- Problem: In the entries below, the lines from the one with "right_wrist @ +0" through the one with "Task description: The" are to be copied exactly; both ends count.

- Data to examine:
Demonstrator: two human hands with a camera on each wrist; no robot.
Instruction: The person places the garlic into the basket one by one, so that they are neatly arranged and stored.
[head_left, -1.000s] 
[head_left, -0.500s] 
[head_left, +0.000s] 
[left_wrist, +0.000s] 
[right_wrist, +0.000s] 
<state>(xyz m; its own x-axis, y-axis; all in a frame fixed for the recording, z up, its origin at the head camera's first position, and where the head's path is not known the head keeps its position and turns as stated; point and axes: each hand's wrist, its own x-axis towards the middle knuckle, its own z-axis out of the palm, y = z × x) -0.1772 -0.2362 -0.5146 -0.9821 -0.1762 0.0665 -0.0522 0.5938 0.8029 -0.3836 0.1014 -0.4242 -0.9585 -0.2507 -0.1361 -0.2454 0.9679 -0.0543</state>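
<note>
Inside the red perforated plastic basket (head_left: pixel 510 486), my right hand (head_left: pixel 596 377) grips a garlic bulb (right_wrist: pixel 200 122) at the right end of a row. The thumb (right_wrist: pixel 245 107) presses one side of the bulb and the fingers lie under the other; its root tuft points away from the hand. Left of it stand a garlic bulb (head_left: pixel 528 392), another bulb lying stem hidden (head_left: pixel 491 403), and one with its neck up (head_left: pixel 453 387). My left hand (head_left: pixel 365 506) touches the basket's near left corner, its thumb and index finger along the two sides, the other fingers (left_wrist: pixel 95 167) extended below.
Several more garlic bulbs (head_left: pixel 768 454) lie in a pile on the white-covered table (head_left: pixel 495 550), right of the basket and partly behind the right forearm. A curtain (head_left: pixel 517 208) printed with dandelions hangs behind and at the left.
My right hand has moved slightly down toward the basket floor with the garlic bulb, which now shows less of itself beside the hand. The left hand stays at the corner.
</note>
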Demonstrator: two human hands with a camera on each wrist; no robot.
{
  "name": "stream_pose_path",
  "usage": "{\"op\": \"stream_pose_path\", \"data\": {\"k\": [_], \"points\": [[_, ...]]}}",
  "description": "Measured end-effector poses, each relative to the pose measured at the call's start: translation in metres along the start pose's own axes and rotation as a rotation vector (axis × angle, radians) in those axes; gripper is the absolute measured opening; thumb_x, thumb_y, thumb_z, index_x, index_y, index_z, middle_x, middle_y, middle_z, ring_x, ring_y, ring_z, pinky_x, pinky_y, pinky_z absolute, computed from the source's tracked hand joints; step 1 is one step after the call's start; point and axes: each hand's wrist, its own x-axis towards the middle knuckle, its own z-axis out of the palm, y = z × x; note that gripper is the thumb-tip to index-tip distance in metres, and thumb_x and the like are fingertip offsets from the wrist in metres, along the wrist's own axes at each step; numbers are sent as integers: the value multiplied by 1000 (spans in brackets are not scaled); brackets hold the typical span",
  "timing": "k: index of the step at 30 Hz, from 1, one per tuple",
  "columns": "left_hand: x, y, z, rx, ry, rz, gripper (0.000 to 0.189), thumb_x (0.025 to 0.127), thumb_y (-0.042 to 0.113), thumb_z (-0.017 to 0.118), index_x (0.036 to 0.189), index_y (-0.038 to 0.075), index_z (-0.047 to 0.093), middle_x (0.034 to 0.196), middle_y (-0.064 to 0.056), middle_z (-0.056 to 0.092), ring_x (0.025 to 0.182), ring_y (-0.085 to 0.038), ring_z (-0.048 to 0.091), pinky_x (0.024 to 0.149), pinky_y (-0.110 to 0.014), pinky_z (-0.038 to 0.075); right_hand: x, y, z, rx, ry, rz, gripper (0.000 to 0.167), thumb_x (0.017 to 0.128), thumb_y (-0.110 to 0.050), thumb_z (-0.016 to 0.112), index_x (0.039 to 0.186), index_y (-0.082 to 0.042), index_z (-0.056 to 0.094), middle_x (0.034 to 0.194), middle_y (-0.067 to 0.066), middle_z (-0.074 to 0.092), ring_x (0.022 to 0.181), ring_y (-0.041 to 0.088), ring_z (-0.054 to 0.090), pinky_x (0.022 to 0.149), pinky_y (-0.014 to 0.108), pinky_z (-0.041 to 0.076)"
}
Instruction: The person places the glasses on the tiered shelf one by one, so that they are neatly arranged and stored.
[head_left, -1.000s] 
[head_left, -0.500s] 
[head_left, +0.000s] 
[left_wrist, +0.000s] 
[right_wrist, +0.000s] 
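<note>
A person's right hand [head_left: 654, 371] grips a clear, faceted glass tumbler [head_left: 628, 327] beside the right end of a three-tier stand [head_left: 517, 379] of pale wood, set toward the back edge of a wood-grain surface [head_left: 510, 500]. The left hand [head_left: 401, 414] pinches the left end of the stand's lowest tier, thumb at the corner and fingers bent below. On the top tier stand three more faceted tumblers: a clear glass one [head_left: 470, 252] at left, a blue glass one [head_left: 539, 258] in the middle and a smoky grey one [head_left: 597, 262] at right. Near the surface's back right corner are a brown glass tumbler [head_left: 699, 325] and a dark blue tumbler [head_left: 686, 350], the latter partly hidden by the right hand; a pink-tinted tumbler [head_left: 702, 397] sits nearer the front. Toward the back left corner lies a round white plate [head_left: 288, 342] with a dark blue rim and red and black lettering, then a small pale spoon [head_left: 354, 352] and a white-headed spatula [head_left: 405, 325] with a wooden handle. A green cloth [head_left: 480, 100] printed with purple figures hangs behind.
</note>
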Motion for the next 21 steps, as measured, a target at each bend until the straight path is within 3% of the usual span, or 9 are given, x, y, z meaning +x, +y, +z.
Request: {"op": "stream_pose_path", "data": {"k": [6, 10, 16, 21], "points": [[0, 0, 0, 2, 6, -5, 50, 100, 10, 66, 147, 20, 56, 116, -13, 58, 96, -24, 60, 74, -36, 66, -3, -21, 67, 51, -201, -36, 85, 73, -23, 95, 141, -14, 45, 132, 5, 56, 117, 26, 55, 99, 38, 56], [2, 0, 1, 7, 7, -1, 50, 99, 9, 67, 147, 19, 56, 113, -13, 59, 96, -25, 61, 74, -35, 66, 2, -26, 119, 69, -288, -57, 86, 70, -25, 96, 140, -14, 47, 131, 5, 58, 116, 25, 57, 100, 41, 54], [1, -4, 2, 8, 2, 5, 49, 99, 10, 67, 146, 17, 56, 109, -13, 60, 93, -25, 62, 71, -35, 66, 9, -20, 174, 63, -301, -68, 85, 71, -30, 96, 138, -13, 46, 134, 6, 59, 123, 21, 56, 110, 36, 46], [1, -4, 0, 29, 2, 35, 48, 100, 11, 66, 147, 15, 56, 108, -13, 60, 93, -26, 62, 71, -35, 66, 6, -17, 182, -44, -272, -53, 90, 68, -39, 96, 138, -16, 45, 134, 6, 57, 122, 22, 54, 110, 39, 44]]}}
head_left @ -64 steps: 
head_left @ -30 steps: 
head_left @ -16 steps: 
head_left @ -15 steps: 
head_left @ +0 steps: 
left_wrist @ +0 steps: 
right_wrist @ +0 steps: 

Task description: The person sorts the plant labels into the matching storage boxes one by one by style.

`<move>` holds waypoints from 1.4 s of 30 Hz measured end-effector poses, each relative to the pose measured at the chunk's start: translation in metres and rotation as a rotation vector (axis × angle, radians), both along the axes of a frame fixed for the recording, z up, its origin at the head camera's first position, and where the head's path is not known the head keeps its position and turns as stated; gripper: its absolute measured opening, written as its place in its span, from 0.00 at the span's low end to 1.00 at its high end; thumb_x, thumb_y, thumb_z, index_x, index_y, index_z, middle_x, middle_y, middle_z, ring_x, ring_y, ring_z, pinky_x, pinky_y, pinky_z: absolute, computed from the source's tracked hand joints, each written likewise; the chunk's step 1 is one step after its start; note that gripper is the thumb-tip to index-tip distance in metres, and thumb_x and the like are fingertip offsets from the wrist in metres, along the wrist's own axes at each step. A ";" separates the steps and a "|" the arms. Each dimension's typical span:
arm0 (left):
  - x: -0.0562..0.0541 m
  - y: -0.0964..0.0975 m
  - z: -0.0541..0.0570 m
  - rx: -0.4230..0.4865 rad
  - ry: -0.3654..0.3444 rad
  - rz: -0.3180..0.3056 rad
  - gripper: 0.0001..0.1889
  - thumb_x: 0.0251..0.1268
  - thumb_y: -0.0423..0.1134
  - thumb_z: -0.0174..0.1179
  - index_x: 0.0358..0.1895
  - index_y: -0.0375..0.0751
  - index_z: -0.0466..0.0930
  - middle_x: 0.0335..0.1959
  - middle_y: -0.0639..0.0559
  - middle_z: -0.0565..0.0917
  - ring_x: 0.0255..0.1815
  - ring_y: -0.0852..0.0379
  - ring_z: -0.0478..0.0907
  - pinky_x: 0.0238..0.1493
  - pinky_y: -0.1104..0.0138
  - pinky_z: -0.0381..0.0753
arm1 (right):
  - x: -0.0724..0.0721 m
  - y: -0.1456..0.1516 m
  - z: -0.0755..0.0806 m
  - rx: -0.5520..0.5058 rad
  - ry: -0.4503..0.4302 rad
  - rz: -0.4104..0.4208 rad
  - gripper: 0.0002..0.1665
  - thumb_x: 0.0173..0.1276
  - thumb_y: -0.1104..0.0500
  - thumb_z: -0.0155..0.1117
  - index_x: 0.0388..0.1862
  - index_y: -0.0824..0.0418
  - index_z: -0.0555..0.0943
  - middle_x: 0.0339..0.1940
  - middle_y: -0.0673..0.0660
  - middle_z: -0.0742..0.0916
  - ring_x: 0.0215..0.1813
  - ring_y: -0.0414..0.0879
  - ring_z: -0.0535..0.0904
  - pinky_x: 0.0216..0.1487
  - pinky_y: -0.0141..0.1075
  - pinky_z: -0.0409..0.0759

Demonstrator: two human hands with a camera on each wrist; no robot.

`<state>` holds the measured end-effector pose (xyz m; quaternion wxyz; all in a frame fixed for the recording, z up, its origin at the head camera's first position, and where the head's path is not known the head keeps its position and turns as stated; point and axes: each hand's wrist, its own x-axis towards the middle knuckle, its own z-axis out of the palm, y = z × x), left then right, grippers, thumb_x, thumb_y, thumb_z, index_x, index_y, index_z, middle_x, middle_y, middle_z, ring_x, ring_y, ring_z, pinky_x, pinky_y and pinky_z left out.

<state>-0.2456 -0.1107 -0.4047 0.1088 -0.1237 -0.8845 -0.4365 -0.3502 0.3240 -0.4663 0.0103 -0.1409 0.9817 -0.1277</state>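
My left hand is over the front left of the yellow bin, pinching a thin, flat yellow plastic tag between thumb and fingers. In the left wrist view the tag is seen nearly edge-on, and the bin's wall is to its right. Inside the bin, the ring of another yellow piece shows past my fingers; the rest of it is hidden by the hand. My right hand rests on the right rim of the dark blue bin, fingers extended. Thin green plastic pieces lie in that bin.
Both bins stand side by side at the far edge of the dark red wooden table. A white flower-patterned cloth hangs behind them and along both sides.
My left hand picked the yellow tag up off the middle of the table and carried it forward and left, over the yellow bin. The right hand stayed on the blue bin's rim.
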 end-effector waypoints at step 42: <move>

- Response:
right_wrist @ +0 steps: 

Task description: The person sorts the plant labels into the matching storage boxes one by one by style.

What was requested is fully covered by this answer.